⟨
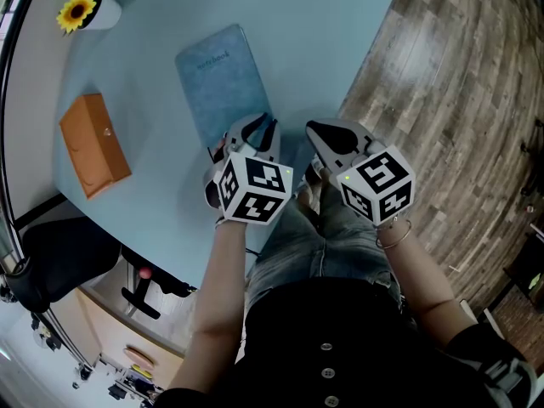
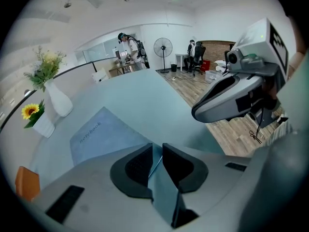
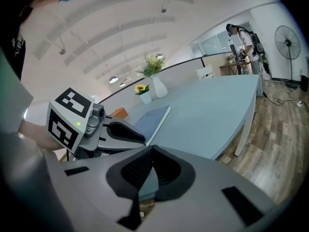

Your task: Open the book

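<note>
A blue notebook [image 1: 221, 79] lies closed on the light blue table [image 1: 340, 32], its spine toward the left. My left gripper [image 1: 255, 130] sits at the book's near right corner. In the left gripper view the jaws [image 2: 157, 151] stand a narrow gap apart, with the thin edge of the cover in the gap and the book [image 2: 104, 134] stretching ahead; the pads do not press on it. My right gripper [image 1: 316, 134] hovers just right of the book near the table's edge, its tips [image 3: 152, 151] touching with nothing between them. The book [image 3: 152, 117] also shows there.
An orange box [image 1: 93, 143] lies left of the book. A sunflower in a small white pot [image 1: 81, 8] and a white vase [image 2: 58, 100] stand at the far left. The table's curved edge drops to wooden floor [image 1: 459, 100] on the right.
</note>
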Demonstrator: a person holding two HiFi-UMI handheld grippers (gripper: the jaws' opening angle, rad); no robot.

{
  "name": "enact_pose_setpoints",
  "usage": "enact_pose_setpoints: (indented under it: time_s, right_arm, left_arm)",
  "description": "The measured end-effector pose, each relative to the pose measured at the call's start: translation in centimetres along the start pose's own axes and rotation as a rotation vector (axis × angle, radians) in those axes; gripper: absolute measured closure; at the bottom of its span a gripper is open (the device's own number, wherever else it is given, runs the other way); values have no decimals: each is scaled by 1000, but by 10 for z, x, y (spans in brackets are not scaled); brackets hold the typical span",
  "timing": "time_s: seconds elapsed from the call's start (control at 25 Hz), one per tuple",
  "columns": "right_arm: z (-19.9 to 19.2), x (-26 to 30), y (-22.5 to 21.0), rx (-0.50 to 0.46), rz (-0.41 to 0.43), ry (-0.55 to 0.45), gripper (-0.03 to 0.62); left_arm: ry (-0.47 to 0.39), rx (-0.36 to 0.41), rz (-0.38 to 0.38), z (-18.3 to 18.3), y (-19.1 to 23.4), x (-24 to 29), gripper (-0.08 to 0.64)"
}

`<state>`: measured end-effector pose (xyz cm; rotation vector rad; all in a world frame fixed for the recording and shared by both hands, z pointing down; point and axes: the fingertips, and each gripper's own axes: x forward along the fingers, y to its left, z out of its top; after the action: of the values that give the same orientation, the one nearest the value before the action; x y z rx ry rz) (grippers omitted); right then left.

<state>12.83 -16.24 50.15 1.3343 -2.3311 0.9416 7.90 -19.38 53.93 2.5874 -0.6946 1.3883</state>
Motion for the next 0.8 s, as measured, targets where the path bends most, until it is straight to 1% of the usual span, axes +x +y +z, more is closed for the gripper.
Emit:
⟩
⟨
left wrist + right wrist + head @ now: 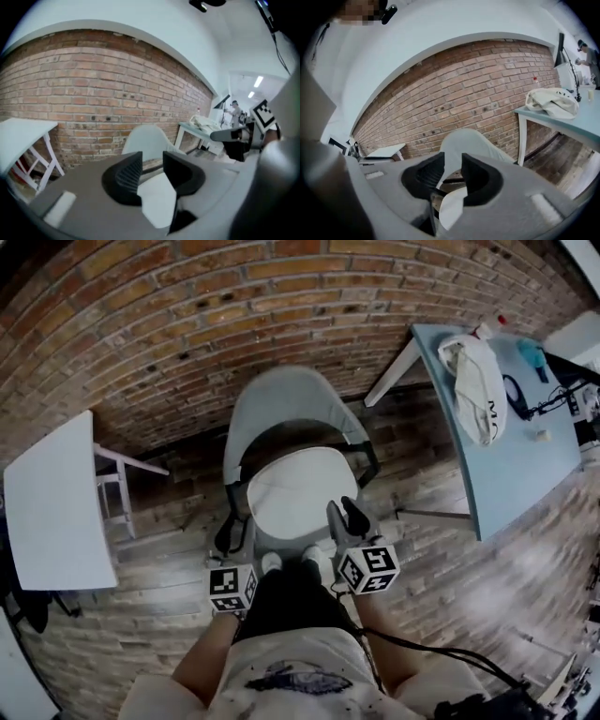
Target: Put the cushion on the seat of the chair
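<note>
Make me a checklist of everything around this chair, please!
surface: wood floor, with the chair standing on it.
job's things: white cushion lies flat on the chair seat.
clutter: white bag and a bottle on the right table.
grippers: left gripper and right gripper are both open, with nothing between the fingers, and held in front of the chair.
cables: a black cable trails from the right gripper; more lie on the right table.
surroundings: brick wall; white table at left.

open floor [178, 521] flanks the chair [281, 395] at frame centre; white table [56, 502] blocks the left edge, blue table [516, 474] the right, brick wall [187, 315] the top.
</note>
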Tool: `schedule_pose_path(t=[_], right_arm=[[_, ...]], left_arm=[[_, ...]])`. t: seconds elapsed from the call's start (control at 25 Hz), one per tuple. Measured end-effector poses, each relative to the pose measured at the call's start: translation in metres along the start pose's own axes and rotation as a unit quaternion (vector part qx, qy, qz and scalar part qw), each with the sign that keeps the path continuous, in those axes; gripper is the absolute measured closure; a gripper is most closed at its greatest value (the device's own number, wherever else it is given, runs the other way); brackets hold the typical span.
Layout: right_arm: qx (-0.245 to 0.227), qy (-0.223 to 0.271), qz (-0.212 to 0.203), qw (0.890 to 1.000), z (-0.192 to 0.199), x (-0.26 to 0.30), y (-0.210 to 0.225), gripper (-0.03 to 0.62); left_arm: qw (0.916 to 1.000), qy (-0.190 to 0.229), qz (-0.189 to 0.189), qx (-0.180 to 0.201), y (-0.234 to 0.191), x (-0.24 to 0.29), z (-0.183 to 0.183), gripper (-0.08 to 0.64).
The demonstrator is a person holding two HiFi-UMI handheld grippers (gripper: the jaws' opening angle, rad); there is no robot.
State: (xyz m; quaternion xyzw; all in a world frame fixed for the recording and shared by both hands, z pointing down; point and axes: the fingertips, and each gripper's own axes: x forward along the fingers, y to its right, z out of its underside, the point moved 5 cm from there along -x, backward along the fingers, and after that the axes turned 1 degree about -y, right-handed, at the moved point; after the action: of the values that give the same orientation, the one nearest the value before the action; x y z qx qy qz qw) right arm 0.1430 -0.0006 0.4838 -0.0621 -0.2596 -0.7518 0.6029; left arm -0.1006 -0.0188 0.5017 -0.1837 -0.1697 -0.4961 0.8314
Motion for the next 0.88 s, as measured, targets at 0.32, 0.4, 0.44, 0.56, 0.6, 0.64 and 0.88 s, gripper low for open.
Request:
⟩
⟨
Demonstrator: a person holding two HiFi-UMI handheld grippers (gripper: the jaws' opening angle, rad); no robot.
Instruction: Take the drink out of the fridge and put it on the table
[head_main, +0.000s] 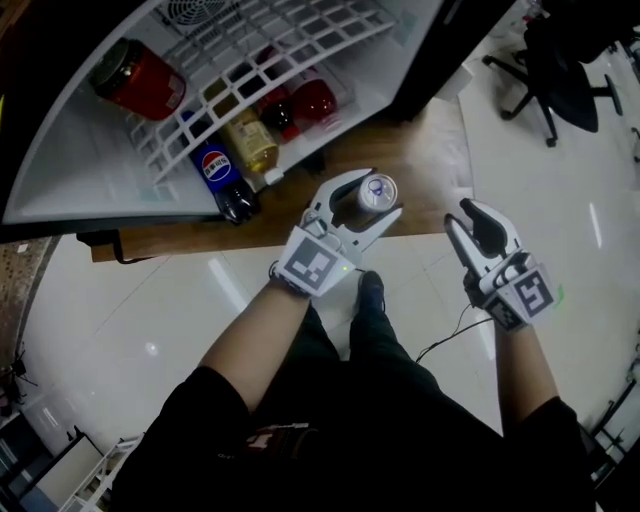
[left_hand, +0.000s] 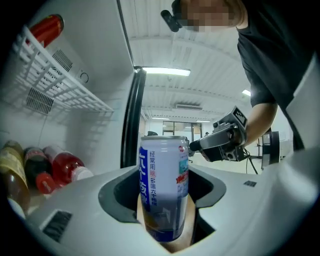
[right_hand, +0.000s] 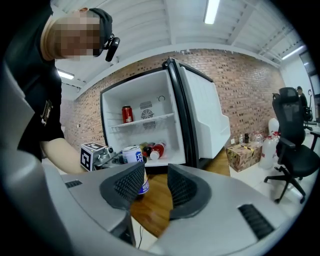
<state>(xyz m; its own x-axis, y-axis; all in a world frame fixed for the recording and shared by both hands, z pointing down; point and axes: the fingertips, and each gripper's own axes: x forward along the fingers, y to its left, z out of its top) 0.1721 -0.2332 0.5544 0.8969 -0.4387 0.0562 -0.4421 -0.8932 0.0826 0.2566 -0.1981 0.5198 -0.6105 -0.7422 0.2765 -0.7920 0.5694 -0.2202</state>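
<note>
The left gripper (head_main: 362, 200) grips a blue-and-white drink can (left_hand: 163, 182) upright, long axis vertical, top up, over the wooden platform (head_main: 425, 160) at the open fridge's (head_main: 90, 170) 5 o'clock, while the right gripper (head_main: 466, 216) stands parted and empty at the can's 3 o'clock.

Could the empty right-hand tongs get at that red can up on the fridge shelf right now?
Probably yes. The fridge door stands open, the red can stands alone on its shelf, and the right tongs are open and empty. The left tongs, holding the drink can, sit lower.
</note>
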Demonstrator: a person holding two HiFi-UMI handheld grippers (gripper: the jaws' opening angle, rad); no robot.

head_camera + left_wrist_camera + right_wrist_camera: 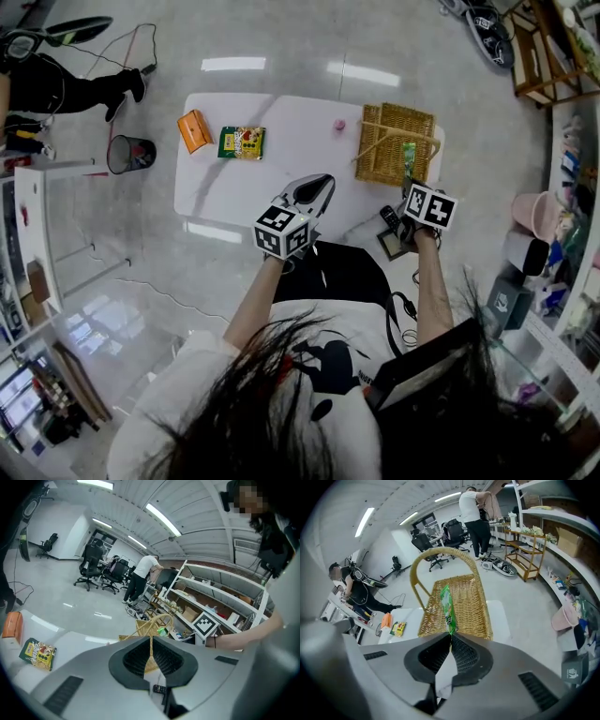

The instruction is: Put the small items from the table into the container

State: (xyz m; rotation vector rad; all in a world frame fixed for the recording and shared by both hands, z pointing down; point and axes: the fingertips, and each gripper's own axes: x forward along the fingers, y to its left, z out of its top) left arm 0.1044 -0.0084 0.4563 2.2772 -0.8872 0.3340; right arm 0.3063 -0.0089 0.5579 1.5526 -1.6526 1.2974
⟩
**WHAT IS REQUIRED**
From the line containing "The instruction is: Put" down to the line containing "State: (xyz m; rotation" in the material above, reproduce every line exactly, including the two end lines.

**FINAL ANSWER**
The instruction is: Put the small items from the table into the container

State: (xyz m; rotation vector rad; all in a world frame fixed for the recording and shared by both hands, z pointing down; point and axes: the fingertips, and each gripper's own axes: x forward along the fingers, y to its left, z out of its top) left arm 0.1044 -0.0084 0.4563 2.2772 -0.8872 0.3340; right arm 0.3063 -0.0089 0.5579 1.5526 -1.6526 1.2974

This finishes the answer.